Derrière les Palissades, Fyvush Finkel (1922 – 2016). N’oublions pas.
Godard disait que le téléviseur est un meuble, contrairement au cinéma qui est un art. Ce meuble, au milieu de notre quotidien, le plus généralement dans notre salon (mais les modes changent), a diffusé son flot d’images qui a fini par peupler notre intérieur. Et des visages familiers sont venus nous accompagner. L’un de ces visages s’est éteint récemment. Fyvush Finkel est décédé à l’âge de 93 ans. Et sa disparition, de façon troublante, nous brise le cœur.
Difficile de ne pas associer l’acteur à David E. Kelley qui lui offrit probablement ses plus beaux rôles. Il est l’avocat Douglas Wambaugh dans Picket Fences (aka Un drôle de shérif aka High Secret City, La Ville du grand secret), facétieux, lyrique, grinçant à l’image d’une série qui a souvent usé du surréalisme, du burlesque, du grotesque pour pointer les travers de la société, les limites de la loi, le rapport aux religions ou à l’éthique. Une série qui ose mettre nos pieds dans le plat et nous tendre un miroir pour voir l’étendue des dégâts.
Invisible aujourd’hui faute d’éditions DVD et de rediffusions, il faut faire travailler sa mémoire pour parler de la série. Se souvenir de l’intelligence de ses intrigues, cachant derrière un caractère incongru, les tourments moraux des figures tutélaires (un shérif, un juge, un maire…). Se souvenir combien la série n’a jamais fait preuve de facilité pour aborder des sujets graves ou légers. Se souvenir qu’elle a su créer une galerie de personnages attachants dans leurs petites excentricités, anticipant, quelque part, la folie de Parks & Recreation. Se souvenir combien les religions travaillent le cœur de la série, au risque de s’attirer les foudres des téléspectateurs comme des institutions concernées. Se souvenir que la notion de divertissement qui anime la série n’évacue jamais la réflexion, chose que l’on trouvera dans toutes les séries de David E. Kelley.
Et dans toutes ces évocations, se rappeler la silhouette de Douglas Wambaugh, le visage de Fyvush Finkel. Sa bonhomie, ses plaidoiries manipulatoires et sympathiques dans le petit tribunal de Rome, ses joutes verbales avec le juge Bone (Ray Walston). Ses chansons et son humour piquant.

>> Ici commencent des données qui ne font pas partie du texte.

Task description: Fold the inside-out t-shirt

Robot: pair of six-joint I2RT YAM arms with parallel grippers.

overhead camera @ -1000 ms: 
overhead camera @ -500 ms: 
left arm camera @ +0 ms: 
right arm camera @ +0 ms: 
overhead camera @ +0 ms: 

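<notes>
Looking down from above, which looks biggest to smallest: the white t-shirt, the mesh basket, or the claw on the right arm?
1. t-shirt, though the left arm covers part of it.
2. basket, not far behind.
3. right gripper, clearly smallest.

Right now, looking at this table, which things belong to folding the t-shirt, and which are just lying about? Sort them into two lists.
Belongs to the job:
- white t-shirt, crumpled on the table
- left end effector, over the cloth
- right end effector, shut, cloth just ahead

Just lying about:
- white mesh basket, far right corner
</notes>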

Se souvenir est important. Afin de garder vivant le passé, de l’entretenir et de le transmettre. La disparition de Fyvush Finkel montre aujourd’hui la rupture qui existe en France dans la culture sérielle ; combien notre incapacité à avoir pérennisé le passé nous empêche de le célébrer correctement. Sur Twitter, Nicolas Robert exprimait son trouble « d’être touché par un décès, quand [on] est entouré de gens qui ne le connaissent pas du tout ». De Douglas Wambaugh à Harvey Lipschultz (Boston Public), comment ne pas se souvenir de son visage, de ses personnages mémorables ? Pourquoi Picket Fences n’est-elle pas plus importante aujourd’hui ?

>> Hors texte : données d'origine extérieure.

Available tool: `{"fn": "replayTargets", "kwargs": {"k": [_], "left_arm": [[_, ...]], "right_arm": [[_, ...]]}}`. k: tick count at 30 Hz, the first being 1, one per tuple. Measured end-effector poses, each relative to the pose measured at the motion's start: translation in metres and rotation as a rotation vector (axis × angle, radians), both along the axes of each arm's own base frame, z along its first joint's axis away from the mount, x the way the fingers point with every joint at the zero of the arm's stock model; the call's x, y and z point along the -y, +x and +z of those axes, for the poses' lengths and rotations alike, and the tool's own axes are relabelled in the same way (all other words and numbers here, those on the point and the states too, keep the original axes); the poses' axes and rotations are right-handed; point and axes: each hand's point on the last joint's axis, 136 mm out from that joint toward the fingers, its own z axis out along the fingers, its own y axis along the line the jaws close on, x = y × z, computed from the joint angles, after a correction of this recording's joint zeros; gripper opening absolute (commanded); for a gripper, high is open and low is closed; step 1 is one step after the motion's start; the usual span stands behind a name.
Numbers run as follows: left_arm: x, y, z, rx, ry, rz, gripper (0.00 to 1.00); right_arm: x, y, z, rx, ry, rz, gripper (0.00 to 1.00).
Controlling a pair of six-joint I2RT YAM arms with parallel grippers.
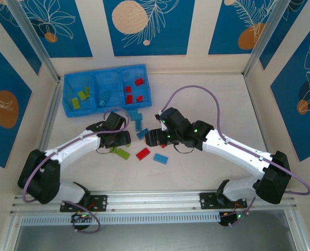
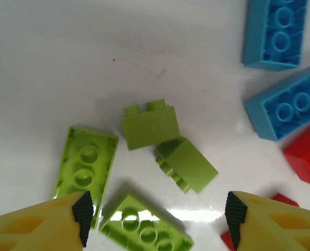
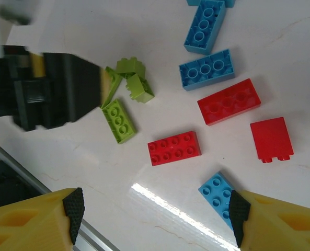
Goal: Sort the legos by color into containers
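Fingers (image 2: pixel 81 217) of the left gripper (image 2: pixel 157 222) were spread wide and held nothing. Four green bricks (image 2: pixel 149 125) lay on the white table (image 2: pixel 50 63) close by. One flat green brick (image 2: pixel 144 232) showed between the two tips, at 6 o'clock in the wrist view. Whether it touched them could not be told. Another flat green brick (image 2: pixel 85 166) lay at 9 o'clock, just beside the left finger. Two small ones touched each other in the middle, at 12 o'clock from the gap. Two blue bricks (image 2: pixel 275 31) lay at 2 o'clock, and a red brick (image 2: pixel 306 154) lay at 3 o'clock.

The right gripper (image 3: pixel 156 214) had its fingers (image 3: pixel 73 212) spread wide too, with nothing in them. One red brick (image 3: pixel 174 148) lay at 12 o'clock from the gap, apart from both tips. A blue brick (image 3: pixel 217 192) lay near the right finger, at 2 o'clock. Two more red bricks (image 3: pixel 229 101) lay farther off at 1 o'clock.

From above, the tray (image 1: pixel 67 94) sat at 11 o'clock from both grippers, well apart. Its left part held green bricks (image 1: pixel 81 97), its middle part held blue (image 1: pixel 105 98), and its right part held red (image 1: pixel 134 90).
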Motion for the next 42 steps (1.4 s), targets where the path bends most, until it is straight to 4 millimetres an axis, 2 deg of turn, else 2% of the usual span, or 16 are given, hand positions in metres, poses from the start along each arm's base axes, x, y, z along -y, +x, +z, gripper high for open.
{"fn": "replayTargets", "kwargs": {"k": [3,6,11,15,22,29,32,35,37,39,42], "left_arm": [[0.000,0.006,-0.013,-0.017,0.026,0.016,0.69],[0.000,0.014,-0.018,-0.015,0.050,0.028,0.68],[0.002,0.026,-0.025,-0.006,0.079,0.021,0.59],[0.001,0.034,-0.031,-0.007,0.124,0.009,0.56],[-0.001,0.039,-0.047,-0.036,0.181,-0.009,0.34],[-0.001,0.039,-0.043,-0.031,0.183,-0.018,0.26],[-0.004,0.039,-0.023,0.006,0.181,-0.021,0.26],[-0.013,0.053,0.020,0.108,0.187,-0.001,0.26],[-0.024,0.074,0.055,0.198,0.175,0.041,0.26],[-0.047,0.102,0.088,0.272,0.158,0.125,0.26],[-0.102,0.147,0.124,0.346,0.153,0.284,0.26]], "right_arm": [[0.000,-0.001,0.001,-0.001,0.004,0.003,0.76],[0.001,-0.002,0.004,0.004,0.010,0.003,0.76],[0.002,-0.002,0.007,0.009,0.016,0.002,0.76],[0.002,-0.002,0.007,0.008,0.015,0.002,0.76],[0.001,-0.003,0.007,0.006,0.016,0.002,0.76],[0.001,-0.004,0.006,0.004,0.015,0.003,0.76],[0.001,-0.004,0.006,0.004,0.015,0.004,0.76],[0.001,-0.004,0.006,0.004,0.015,0.004,0.76],[0.001,-0.005,0.006,0.004,0.015,0.006,0.76],[0.000,-0.006,0.006,0.004,0.015,0.009,0.76],[-0.001,-0.006,0.007,0.003,0.017,0.009,0.76]]}}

Il existe toute une génération d’acteurs qui porte en elle la mémoire d’un art. Une génération qui a occupé notre espace quotidien par l’intermédiaire de la télévision quand une autre se décline aujourd’hui sur de nombreux supports. Nous pouvons regretter qu’il faille trop souvent attendre la disparition d’un visage fétiche pour se rendre compte de la fragilité de notre mémoire culturelle. Attendre la mort pour se retrouver et évoquer, dans un élan nostalgique, ce passé qui a construit de nombreuses « sériephilies », mais dont on tait trop souvent l’importance. Douglas Wambaugh dans Picket Fences était souvent un clown, un bouffon des tribunaux. Si on garde de lui cette image d’un éternel trublion, il ne faut pas oublier que le personnage voyait dans l’humour le remède temporaire aux profondes cicatrices de l’Holocauste. Et c’était toute sa richesse que de pouvoir passer du comique au drame avec une adresse toujours digne.
Chez David E. Kelley, la mémoire était toujours une dominante importante de ses personnages. De Douglas Wambaugh à l’expérience rigide de Harvey Lipschultz, faisons en sorte que la disparition de Fyvush Finkel n’entraîne pas la nôtre à s’oublier.